A tale of only one Mexico
Gerardo Esquivel´s recent No hay dos Méxicos blog is right in stating that, contrary to the recent McKinsey´s report (A tale of two Mexicos: Growth and prosperity in a two-speed economy), in fact there is only one Mexico. In a recent work that I co-authored with Mariana Pereira (Local Multipliers and the Informal Sector in Mexico 2000-2010), we analyzed the multiplier effect in the local labor market when Mexican metropolitan area attracts new firms in the tradable sector (i.e., those in the “modern, fast-growing Mexico, with globally competitive multinationals and cutting-edge manufacturing plants” according to the McKinsey report). We found that for each new job created in the tradable sector, about three nontradable new jobs are created: one also in the formal sector and the other two in the informal sector.
Figure 1 shows the correlation between tradable employment growth and nontradable employment growth in the 2000-2010 period for the 58 Mexican Metropolitan Areas (MAs). As it can be seen in the figure, there appears to be a direct relation between these two variables, consistent with the theoretical model used in our paper.
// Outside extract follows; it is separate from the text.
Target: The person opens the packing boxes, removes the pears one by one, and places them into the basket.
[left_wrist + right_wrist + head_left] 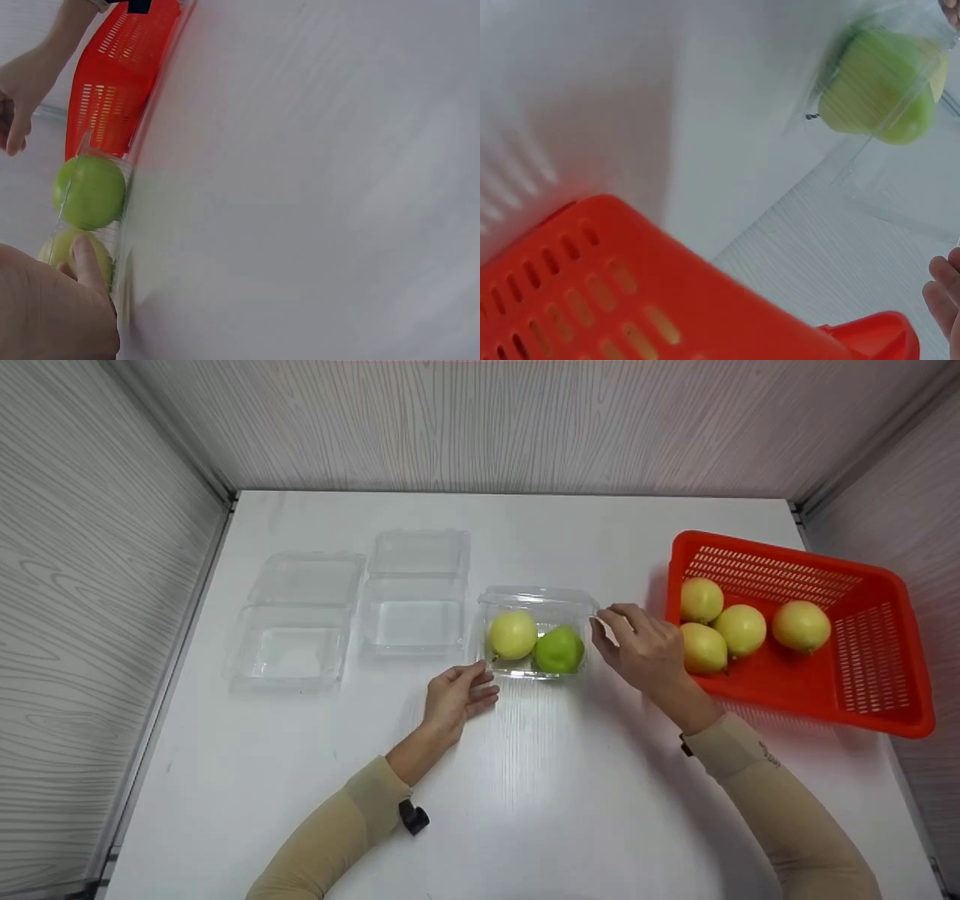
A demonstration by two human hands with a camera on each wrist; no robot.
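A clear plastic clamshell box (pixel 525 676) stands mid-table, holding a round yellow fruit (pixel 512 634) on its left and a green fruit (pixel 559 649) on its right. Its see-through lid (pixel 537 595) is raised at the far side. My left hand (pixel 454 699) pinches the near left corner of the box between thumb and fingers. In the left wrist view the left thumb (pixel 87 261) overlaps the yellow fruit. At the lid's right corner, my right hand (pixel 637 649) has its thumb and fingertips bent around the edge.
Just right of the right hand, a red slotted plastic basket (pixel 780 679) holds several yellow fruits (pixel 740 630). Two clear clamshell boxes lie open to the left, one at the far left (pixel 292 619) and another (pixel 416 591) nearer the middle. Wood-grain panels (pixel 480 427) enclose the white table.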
The graph shows the relative importance of Valle de Mexico in terms of employment (it concentrated more than 30% of tradable MAs employment and more than 35% of nontradable MAs employment in 2000) and also that growth rates for other MAs with high levels of nontradable employment in 2000 were above the mean for nontradable employment, but below the mean for the tradable sectors. These growth patterns are an indicator of the increasing role of the services sector in these large MAs, which have a higher proportion of non-formal jobs than the non-services sector.
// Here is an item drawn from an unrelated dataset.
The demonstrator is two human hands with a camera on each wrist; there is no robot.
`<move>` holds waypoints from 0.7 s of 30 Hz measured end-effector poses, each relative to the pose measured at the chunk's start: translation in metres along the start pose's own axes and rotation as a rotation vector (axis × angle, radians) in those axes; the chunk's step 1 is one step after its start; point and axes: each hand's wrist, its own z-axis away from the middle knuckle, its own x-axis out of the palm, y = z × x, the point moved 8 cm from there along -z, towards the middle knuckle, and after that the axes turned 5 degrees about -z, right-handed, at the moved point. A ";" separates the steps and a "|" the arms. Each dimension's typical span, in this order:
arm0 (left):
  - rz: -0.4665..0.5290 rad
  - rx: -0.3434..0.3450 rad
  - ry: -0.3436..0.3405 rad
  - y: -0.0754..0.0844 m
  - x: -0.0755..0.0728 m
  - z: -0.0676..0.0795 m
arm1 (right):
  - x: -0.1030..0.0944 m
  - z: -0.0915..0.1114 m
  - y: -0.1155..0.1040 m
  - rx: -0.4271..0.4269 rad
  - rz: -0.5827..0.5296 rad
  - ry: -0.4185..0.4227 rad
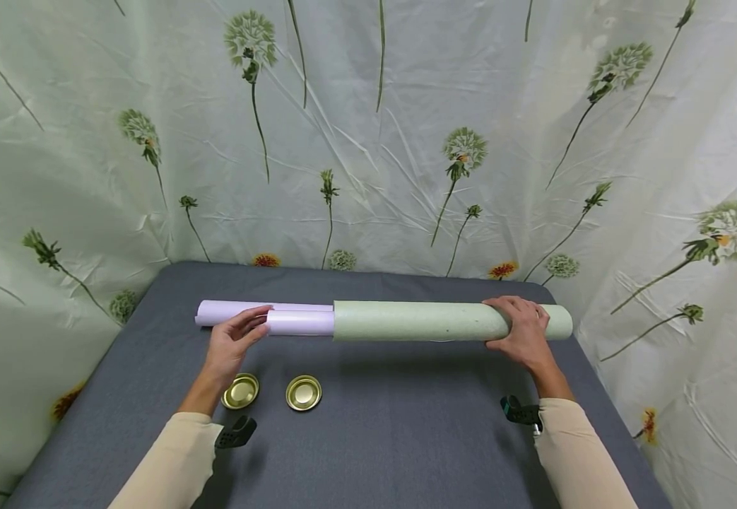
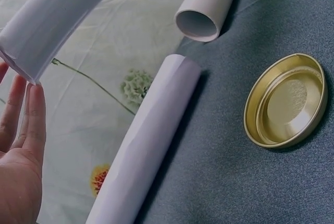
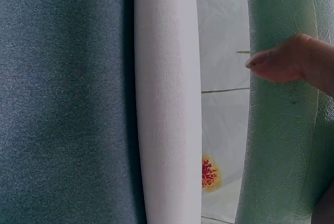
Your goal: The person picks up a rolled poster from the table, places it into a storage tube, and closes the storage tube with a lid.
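Held off the table, a long pale green roll lies across the head view. My right hand grips it near its right end, the thumb across its side in the right wrist view. From its left end sticks a lilac paper roll. My left hand pinches that roll's outer end with the fingertips, which sit at the paper's edge in the left wrist view. A second lilac roll lies on the table behind the left hand.
A white hollow tube rests on the table below the green roll, mostly hidden in the head view. Two gold-coloured round lids, one by my left wrist and one to its right, lie on the grey-covered table. A dandelion-print curtain hangs behind.
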 end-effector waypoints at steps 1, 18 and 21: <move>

Figure 1. Employment growth in the tradable sector vs. employment growth in the nontradable sector 2000 - 2010
Source: Pereira y Soloaga (2013) .The markers’ size reflects nontradable employment in 2000.
Thus, the employment structure appears to reproduce itself as new jobs created in the tradable sector (which has a much lower informality rate than the nontradable sector) generate in turn formal and informal jobs in such a way that the current “Mexican-mix” (roughly 50% in each sector) is replicated. This is not a desirable outcome considering the low tax collection and vulnerability to labor market shocks associated to informality. Moreover, it tells the story of only one Mexico, where the new modern firms act as enclaves. Thus, although attracting new firms could be one of the ways to get higher growth rates in Mexico, current trends point to the need of considering the degree and quality of their linkages to present local markets, and the extremely low spillover effects.